The Rewilding (as defined by Karl Schroeder):
The Rewilding, by contrast, is simply a vision of what happens when you erase the distinction between the natural and the artificial. Some cognitive studies, for instance, suggest that the human brain offloads difficult calculations to the physical environment whenever it can. When catching a pop-fly in baseball, for instance, the brain does not attempt to do the calculations necessary to predict the trajectory of the ball; instead it gets you to run backward while occluding the ball with your glove and keeping a fixed angle between your arm and the horizon. This replaces the calculations. Such ‘partial programs’ mean that you’re not required to process all information internally; you use your ambient environment as part of your thinking apparatus. In The Rewilding, we have a world of physical partial programs.

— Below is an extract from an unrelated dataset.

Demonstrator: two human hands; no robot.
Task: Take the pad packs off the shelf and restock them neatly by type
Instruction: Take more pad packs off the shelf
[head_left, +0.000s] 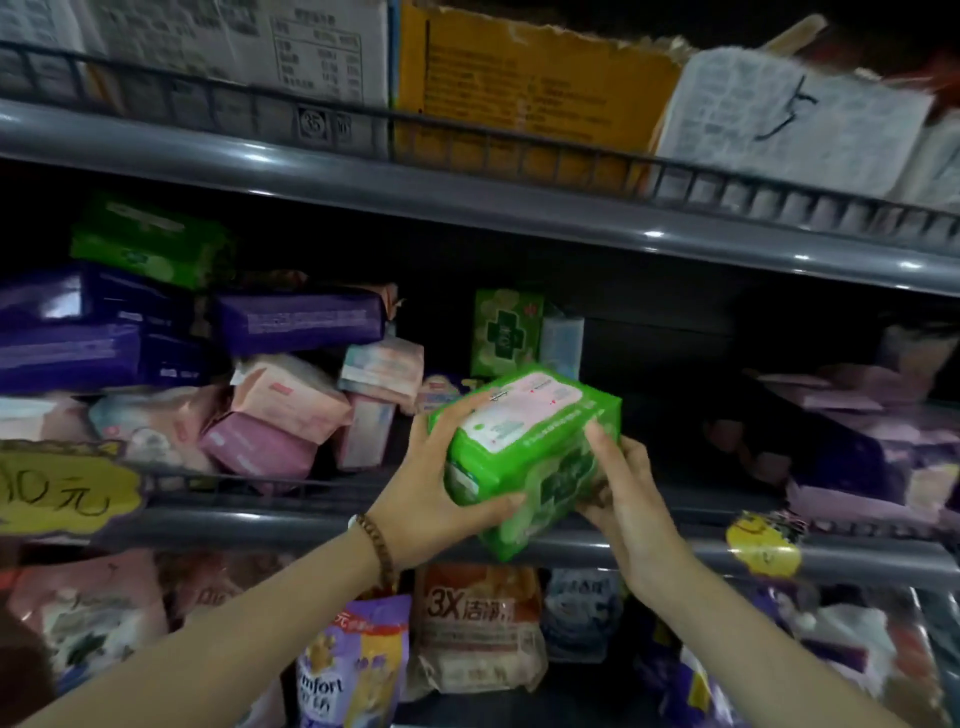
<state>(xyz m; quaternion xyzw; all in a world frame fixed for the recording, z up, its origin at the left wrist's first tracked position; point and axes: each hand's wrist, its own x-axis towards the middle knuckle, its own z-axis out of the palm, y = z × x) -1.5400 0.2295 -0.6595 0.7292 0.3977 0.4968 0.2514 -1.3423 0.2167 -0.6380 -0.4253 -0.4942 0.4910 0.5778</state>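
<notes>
In front of the middle shelf (519, 540), the fingers (441, 415) of the left hand (431, 493) wrap the near end of a green pad pack (524, 447), thumb underneath, while the right hand (628, 499) clasps its far side. The pack is held tilted, just above the shelf's front rail. To place it well, it probably belongs level beside the upright green pack (506, 332) at the back, in the dark gap. To the left, pink packs (280, 421) and purple packs (296, 322) lie jumbled. Motion blur smears the labels, and the shelf's right end is too dark to read.
</notes>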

Why build a water treatment plant when you can use the local wetlands for the same purpose? In The Rewilding, we establish mutually beneficial relationships with physical and ecological systems while not compromising our ambitions; if you need a nuclear power plant, you still
build a nuclear power plant, but if there’s a partnership with some natural system that will provide the same result, you go that way.
Who is Karl Schroeder?
Karl Schroeder is one of Canada’s leading science fiction and fantasy authors. He lives in Toronto, Ontario, and divides his time between writing science fiction and consulting in foresight studies (chiefly concerning the future of technology). He is the author of nine novels, as well as the influential “foresight scenario fiction,’ Crisis in Zefra, which was written for the Canadian army in 2005. His novels have been translated into French, German, Spanish, Russian and Japanese. In addition to his fiction works, Mr. Schroeder has published The Complete Idiot’s Guide to Publishing Science Fiction, written with Cory Doctorow (MacMillan, August, 2000). As an active member of the Canadian speculative fiction writing community, he helped found SF Canada, the Canadian national science fiction and fantasy writers’ association, in 1989, and was president from 1996 to 1997. He taught science fiction writing at George Brown College from 1992 to 1994.

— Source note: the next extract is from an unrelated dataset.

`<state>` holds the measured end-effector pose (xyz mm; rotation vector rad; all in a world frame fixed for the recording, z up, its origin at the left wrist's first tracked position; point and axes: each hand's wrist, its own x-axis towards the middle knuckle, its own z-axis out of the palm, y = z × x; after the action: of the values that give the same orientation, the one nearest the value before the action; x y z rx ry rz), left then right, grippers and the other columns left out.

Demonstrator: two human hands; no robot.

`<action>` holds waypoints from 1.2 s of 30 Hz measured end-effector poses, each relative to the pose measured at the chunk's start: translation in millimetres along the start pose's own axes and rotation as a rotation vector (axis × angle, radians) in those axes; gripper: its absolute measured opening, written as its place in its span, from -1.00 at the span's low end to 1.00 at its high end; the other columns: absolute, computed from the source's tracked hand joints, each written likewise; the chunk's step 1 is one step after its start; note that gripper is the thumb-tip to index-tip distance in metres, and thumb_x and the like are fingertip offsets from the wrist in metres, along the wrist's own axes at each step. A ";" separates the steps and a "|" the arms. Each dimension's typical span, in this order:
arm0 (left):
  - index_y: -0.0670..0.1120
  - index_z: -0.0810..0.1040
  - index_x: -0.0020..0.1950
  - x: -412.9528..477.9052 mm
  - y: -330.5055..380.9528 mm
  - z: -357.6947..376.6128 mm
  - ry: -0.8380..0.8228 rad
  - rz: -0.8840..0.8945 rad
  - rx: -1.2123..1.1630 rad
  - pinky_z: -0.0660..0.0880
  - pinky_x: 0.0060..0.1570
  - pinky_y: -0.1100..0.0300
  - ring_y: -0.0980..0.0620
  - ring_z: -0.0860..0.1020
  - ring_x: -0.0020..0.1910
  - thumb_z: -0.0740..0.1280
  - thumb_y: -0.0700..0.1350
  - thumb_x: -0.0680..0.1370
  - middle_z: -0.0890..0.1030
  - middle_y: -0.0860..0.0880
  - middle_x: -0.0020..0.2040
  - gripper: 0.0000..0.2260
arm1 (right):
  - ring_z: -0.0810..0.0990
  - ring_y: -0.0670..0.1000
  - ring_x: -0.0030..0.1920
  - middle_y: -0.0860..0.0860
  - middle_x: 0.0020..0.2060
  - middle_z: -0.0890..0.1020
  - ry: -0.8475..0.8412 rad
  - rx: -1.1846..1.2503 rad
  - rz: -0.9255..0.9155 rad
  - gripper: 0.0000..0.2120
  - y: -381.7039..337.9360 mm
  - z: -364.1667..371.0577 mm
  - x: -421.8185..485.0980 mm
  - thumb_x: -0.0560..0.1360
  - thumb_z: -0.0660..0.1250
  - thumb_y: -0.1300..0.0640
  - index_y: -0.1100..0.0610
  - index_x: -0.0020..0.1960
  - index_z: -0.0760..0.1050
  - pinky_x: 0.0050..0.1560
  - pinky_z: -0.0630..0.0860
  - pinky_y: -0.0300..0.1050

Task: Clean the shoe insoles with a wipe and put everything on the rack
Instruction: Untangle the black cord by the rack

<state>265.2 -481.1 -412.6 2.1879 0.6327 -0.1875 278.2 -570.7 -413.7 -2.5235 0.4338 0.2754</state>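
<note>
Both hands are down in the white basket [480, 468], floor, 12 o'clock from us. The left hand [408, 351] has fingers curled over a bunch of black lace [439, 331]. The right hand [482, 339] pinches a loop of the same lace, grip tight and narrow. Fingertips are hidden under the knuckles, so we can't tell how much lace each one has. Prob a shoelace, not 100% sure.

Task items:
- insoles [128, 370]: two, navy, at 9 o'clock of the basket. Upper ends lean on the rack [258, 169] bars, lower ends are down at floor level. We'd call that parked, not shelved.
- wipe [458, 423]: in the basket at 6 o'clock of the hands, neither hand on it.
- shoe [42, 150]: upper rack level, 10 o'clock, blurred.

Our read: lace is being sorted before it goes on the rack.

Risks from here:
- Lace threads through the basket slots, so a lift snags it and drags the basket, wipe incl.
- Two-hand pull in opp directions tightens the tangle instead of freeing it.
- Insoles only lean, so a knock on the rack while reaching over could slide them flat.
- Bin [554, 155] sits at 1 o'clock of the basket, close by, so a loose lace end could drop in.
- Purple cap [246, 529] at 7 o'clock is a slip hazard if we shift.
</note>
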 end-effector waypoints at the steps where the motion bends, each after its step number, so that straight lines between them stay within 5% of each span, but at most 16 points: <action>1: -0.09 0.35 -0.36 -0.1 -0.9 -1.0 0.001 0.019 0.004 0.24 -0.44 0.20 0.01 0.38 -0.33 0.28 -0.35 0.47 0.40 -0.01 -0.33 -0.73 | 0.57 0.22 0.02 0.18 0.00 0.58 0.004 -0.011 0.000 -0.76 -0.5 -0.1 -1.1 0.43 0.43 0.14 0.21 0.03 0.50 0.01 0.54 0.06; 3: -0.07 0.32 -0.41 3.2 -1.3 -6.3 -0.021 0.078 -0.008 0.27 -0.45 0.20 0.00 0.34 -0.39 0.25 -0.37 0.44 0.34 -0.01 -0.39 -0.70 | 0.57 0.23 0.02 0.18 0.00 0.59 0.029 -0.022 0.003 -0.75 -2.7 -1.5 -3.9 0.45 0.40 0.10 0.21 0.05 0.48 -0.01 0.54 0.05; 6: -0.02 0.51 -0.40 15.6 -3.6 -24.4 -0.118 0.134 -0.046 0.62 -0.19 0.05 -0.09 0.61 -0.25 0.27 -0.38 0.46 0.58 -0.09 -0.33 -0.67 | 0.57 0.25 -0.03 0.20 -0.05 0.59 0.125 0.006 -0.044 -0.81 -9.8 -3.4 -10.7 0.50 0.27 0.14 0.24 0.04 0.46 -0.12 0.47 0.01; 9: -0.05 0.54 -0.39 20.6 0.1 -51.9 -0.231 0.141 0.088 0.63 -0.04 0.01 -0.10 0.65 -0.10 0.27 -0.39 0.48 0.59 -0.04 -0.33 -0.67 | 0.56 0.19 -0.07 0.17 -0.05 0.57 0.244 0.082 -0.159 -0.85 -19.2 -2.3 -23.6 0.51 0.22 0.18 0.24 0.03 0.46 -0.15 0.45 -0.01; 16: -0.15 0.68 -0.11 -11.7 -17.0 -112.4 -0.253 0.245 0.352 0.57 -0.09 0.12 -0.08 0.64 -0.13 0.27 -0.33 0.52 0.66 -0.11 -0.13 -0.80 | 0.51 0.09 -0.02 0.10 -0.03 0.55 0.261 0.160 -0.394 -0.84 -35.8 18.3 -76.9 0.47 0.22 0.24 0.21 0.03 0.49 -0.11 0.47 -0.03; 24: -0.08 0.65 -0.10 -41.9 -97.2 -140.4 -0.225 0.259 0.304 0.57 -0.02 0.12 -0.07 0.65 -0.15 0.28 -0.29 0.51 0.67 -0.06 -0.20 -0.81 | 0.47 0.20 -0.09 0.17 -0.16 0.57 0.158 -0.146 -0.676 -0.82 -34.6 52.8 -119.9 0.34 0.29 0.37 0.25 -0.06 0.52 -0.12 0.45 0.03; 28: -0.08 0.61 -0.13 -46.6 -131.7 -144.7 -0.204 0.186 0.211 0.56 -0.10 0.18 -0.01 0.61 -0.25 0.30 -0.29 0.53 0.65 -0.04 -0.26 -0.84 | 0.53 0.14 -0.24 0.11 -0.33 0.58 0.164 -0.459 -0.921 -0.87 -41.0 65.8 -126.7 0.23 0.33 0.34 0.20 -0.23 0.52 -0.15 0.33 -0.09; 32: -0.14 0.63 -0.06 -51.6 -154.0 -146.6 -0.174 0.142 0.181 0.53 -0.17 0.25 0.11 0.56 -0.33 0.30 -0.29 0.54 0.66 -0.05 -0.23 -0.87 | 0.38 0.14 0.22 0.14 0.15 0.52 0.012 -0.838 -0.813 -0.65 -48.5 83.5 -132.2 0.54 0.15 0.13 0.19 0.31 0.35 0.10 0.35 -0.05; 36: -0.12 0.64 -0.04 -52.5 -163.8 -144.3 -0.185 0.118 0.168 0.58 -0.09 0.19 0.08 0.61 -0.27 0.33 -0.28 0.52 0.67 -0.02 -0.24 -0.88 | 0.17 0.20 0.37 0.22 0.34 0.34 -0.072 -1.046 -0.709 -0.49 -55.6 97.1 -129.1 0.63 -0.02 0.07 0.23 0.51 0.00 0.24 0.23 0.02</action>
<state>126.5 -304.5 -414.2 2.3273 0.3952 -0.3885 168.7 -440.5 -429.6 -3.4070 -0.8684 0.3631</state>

Karl was born and raised in Brandon, Manitoba. He has a Mennonite background, and in fact comes from the same southern Manitoba Mennonite community as “golden age” SF grand master A.E. van Vogt. Growing up, Karl assumed that novel writing was a career option because his mother had published two novels with Zondervan, “Year of Discovery” and “The Secret of His Presence” and so books with Schroeder on their spines were in the bookshelf along with those of Andre Norton, Agatha Christie, and others. He moved to Toronto in 1986, married Janice Beitel in 2001, and he and Janice have one child.

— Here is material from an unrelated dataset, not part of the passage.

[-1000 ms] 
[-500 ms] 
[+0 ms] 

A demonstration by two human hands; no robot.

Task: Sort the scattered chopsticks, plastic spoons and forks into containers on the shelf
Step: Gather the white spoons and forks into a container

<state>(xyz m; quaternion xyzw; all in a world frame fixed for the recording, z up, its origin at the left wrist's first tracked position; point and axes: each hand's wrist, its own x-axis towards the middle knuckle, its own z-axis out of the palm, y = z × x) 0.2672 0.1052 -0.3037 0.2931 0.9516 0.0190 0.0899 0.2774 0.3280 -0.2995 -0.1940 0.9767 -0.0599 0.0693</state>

Since 2003 Karl has been doing work in strategic foresight (also known as futurism) for clients such as the Canadian government and army. In 2011 he achieved a Master’s degree in Strategic Foresight and Innovation from OCAD University of Toronto. He regularly consults on the future of technology, and also does public speaking both in person and in the media on the intersection of science and society, and on trends for the future.
Karl’s novels present technology as a realm of experimental philosophy, where previously theoretical constructs are given flesh. His current concern is the notion that “technology is legislation” and that because of this fact, humanity will not gain control of its own political or evolutionary destiny until we learn to anticipate and control the effects that new technologies have upon society.